§ Your task
Search the material below for lines containing the string "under", and copy every one you find.

§ Provided material
┄┄┄┄┄┄
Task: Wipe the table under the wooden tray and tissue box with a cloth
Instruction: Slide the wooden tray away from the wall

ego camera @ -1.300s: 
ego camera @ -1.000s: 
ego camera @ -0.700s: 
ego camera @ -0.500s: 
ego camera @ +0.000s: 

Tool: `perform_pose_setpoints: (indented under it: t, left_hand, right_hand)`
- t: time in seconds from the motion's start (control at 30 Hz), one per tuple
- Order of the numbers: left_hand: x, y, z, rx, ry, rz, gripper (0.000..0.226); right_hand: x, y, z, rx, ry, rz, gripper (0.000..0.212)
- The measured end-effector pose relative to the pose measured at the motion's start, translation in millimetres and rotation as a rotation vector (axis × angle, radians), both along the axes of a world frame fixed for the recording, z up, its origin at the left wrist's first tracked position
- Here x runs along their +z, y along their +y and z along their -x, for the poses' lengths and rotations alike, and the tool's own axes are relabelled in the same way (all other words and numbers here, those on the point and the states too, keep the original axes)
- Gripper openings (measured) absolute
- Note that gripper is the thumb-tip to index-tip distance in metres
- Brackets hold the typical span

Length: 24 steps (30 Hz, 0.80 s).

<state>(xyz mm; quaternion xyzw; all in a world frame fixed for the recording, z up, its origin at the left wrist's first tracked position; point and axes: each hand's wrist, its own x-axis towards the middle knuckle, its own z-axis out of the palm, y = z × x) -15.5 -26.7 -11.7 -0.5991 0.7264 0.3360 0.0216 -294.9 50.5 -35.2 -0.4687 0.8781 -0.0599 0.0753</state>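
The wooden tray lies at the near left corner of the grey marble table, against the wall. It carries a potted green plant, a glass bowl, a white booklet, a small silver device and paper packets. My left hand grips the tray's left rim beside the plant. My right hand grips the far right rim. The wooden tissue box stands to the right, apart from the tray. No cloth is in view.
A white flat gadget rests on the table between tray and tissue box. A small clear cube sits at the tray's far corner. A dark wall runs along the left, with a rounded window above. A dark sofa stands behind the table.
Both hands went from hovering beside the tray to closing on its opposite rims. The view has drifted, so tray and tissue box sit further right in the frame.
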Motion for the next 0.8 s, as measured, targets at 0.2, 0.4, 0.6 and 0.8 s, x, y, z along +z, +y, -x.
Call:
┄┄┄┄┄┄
§ Your response
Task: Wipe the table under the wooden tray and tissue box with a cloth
Tool: `perform_pose_setpoints: (indented under it: t, left_hand, right_hand)`

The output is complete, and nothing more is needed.